Francisco Balado Fontenla
Fran Balado LA VOZ | MADRID

ESPAÑA

Los independentistas son expertos en darle la vuelta al diccionario
Los independentistas son expertos en darle la vuelta al diccionario Pilar Canicoba

El término «relator» es la última incorporación a un diccionario particular con el que los secesionistas tratan de tergiversar la realidad

07 feb 2019 . Actualizado a las 23:28 h.

El independentismo catalán siempre ha tenido muy claro que una de las batallas más importantes para intentar alcanzar sus pretensiones pasa por el lenguaje.
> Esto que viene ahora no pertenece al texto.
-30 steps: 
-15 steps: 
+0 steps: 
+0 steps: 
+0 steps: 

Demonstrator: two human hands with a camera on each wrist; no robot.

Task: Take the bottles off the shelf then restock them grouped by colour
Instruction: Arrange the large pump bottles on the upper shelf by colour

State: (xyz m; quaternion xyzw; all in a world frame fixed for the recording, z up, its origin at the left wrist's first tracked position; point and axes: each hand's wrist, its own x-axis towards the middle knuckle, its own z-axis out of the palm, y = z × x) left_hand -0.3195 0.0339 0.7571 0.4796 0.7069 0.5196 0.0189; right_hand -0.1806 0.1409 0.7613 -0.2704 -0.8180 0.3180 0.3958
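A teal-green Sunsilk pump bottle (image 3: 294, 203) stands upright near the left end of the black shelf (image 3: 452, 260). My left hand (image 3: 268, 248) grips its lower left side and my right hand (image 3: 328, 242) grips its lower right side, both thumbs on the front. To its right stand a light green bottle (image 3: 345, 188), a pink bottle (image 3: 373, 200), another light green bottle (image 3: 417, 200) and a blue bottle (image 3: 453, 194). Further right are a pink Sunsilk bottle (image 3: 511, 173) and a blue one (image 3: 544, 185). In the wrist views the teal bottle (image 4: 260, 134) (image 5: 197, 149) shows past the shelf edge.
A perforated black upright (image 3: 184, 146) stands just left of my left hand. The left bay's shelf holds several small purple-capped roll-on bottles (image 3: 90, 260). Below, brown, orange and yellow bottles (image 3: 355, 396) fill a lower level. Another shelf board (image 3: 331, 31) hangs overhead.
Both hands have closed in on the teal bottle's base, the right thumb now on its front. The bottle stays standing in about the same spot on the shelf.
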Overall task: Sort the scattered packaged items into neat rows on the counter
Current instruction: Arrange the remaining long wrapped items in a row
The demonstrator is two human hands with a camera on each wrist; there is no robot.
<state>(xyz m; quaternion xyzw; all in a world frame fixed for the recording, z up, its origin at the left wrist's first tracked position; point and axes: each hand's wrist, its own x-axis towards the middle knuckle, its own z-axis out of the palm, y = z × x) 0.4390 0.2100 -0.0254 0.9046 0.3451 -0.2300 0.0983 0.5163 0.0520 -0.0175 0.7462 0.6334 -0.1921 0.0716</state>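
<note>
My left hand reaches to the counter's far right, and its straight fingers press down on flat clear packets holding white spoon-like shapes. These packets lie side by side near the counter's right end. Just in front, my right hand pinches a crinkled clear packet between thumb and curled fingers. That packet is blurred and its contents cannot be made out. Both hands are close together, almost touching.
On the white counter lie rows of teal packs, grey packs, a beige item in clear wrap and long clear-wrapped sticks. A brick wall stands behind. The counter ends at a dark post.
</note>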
Por ello, pone un especial mimo a la hora de elegir la terminología con la que referirse a según qué cosas, retorciendo alguno de los conceptos más básicos del diccionario. La última entrada que se ha incorporado al léxico independentista, bendecida por el Gobierno central, es la de relator, un término lo suficientemente ambiguo como para favorecer el acuerdo entre la Moncloa y los secesionistas con el que referirse a la figura que se sumará a la mesa de partidos abierta recientemente en Barcelona, a la que no asisten, por voluntad propia, ni Ciudadanos, ni PP ni la CUP. La acepción de la RAE que mejor encaja es la siguiente: «Persona que en un congreso o asamblea hace relación de los asuntos tratados, así como de las deliberaciones y acuerdos correspondientes».

Desde Madrid intentan vender al relator como una especie de notario que se dedique a levantar acta de todas las conversaciones que tengan lugar dentro de esa mesa de partidos. Alguien que «tome nota» y que «convoque» a las partes, se esforzó en explicar la vicepresidenta del Gobierno. Desde Barcelona, los líderes independentistas  tienen la posibilidad de ofrecérselo a su público como una nueva conquista al Gobierno central y, de paso, fuera de la Península, continuar en su empeño de hacer creer que existe un conflicto entre dos países. 

En diplomacia internacional se suele emplear el concepto de relator especial para referirse al experto de la ONU que se desplaza a un territorio determinado, siempre una zona convulsa del planeta, con el objetivo de realizar un balance. Una figura a medio camino entre un árbitro y un cirujano que diagnostique los problemas y aporte algunas de las posibles soluciones a seguir por los más altos organismos internacionales. Esta concesión de Sánchez ha generado una furibunda reacción de protesta en toda la oposición, que ha convocado para este domingo en Madrid una gran manifestación para exigir la convocatoria de elecciones inmediatas. Pero el enfado también se ha evidenciado dentro del propio PSOE. Barones de peso, diputados e históricos socialistas no han dudado en censurar en público un movimiento del presidente del Gobierno que, entienden, solo está dirigido a lograr el voto favorable de los secesionistas a sus cuentas.